Local environmentalists and an engineering firm teamed up Thursday to place a Solar Bee, a sun-powered water-mixing device that resembles an old-fashioned satellite, off the end of the Recreation Pier in Fells Point. It will be anchored there for the next 21/2 months to test whether it can make even a small dent in the oxygen-starved "dead zone" in the Northwest Branch of the Patapsco River every summer, stressing and killing fish.
Thomas G. Sprehe, a senior vice president at KCI, called the project a form of "direct intervention" in easing the harbor's water woes. The device will attempt to restore oxygen to water that has been drained of the life-sustaining gas by pollution, including sewage, fertilizer and pet waste washing into feeder streams and storm drains.
"The patient is lying on the floor, gasping for oxygen," Sprehe said. "Give him oxygen, that's kind of the idea here."
The project is the latest initiative aimed at making the Inner Harbor fishable and swimmable, the goal set last year by the Waterfront Partnership, a coalition of harbor businesses, civic groups and institutions. Laurie Schwartz, the partnership's director, called the project "an exciting addition to the harbor."
But scientists and even the project's organizers caution that it's too early to say whether it will yield results.
"What we hope to do is make a measurable impact in a little portion of the dead zone," Sprehe said.
Using a solar-powered propeller, the Solar Bee draws cooler water to the surface from 12 to 15 feet below, where it will be exposed to air and absorb some oxygen. Later in the summer, Sprehe said his firm's staff will boost the device's mixing activity by adding an aerator to pump oxygen into the water.

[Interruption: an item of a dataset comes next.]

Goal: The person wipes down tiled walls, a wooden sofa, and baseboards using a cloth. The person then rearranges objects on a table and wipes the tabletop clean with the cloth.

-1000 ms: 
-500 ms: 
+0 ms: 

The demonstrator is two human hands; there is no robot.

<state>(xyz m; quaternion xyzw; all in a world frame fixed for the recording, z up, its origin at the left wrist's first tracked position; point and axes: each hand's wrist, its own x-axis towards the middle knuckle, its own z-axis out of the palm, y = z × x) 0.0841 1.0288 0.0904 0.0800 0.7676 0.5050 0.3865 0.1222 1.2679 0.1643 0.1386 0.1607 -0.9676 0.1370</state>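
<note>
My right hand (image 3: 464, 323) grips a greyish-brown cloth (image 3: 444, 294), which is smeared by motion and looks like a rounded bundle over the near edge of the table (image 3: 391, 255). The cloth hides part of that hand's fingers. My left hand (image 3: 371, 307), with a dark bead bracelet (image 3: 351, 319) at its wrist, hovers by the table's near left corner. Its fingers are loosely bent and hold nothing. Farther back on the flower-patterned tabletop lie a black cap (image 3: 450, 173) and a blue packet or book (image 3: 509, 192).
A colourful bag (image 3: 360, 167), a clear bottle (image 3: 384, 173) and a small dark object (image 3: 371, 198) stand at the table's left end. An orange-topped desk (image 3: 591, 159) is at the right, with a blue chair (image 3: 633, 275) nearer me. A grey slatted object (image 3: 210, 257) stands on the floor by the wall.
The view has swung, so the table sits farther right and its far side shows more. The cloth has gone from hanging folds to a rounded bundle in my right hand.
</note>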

Organizers will go out weekly to measure oxygen levels in the water. Based on that data, Sprehe said, engineers will be able to project how many such devices it might take, and what it might cost, to improve water quality over a larger area of the Inner Harbor.

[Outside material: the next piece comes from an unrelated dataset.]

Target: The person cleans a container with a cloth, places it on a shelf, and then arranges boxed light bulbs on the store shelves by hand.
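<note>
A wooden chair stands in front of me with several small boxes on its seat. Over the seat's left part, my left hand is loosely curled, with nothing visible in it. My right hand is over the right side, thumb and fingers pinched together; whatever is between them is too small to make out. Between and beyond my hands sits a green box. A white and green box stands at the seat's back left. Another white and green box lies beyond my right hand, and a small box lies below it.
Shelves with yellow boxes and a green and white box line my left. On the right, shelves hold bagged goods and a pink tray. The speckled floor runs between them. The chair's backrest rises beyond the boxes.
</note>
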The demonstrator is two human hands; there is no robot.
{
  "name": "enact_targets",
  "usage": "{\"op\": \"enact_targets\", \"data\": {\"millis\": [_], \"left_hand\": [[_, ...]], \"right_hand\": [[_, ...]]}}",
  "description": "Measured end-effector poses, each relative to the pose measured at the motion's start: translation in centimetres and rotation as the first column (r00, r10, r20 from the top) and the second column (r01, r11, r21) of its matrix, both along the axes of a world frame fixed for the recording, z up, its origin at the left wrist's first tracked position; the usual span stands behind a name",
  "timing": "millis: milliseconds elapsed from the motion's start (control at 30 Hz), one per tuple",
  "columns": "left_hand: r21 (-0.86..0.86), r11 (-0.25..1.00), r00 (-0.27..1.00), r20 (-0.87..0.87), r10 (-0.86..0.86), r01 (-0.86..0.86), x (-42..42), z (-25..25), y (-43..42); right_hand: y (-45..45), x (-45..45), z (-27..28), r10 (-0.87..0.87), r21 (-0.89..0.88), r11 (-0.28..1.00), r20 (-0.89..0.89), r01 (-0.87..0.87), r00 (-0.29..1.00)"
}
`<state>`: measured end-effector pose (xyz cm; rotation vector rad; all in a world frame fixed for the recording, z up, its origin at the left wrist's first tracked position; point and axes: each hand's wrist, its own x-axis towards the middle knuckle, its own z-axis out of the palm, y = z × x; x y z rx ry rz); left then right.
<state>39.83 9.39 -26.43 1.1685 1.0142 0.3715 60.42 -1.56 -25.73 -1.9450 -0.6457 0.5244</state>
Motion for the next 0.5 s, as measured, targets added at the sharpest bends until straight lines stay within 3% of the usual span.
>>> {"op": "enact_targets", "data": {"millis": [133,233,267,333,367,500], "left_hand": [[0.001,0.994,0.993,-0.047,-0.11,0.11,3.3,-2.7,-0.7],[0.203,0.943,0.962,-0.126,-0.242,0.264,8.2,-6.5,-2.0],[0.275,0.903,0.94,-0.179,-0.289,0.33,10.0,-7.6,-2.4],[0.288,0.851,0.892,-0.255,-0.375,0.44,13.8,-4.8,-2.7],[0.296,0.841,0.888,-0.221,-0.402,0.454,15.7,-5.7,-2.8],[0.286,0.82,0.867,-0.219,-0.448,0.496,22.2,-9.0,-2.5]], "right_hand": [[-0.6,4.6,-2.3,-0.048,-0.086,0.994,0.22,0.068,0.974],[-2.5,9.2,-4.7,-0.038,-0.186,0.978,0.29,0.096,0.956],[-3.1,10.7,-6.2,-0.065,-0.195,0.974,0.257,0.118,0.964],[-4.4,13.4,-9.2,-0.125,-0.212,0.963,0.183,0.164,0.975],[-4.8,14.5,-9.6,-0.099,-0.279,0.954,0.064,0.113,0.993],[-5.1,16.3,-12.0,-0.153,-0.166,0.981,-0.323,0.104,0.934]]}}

Eric Schott, a research assistant professor at the University of Maryland Center for Environmental Science, calls it a venture into "uncharted territory."
The Solar Bee has never been tried before in such waters, he said. The device has been used in freshwater lakes and reservoirs to fight growth of blue-green algae, a different problem than confronts the harbor.
But Schott said the device has potential, because the Inner Harbor is a kind of "backwater" where there's little current to mix the water and replenish oxygen levels that dip in summer.
The Solar Bee is not the first gadget to be tried on the harbor's stubborn water-quality problems.
Small floating wetlands were built last summer and put in the water near the World Trade Center and the National Aquarium, and there are plans to launch more. An "algae scrubber," a long sluiceway designed to remove water-fouling nutrients from the water, is expected to be tried this year.
Schott said such "technological solutions" might help, but they're no substitute for reducing the pollution flowing into the harbor from storm drains and streams that extend into the suburbs of Baltimore County.
"We can't continue to do what we do upstream and fill the harbor with Solar Bees," he said.
"We know this isn't going to solve all the problems," acknowledged Halle Van der Gaag, deputy director of Blue Water Baltimore. "But we're hoping it's one tool we'll be able to determine going forward what the next steps are."
And even if it doesn't pan out, Van der Gaag said, the device's presence on the busy Fells Point waterfront should prompt passers-by to think about the harbor's degraded condition and how careless lawn care and littering far upstream are contributing to it.
"We're hoping through this cool-looking device we're going to raise some awareness," she said.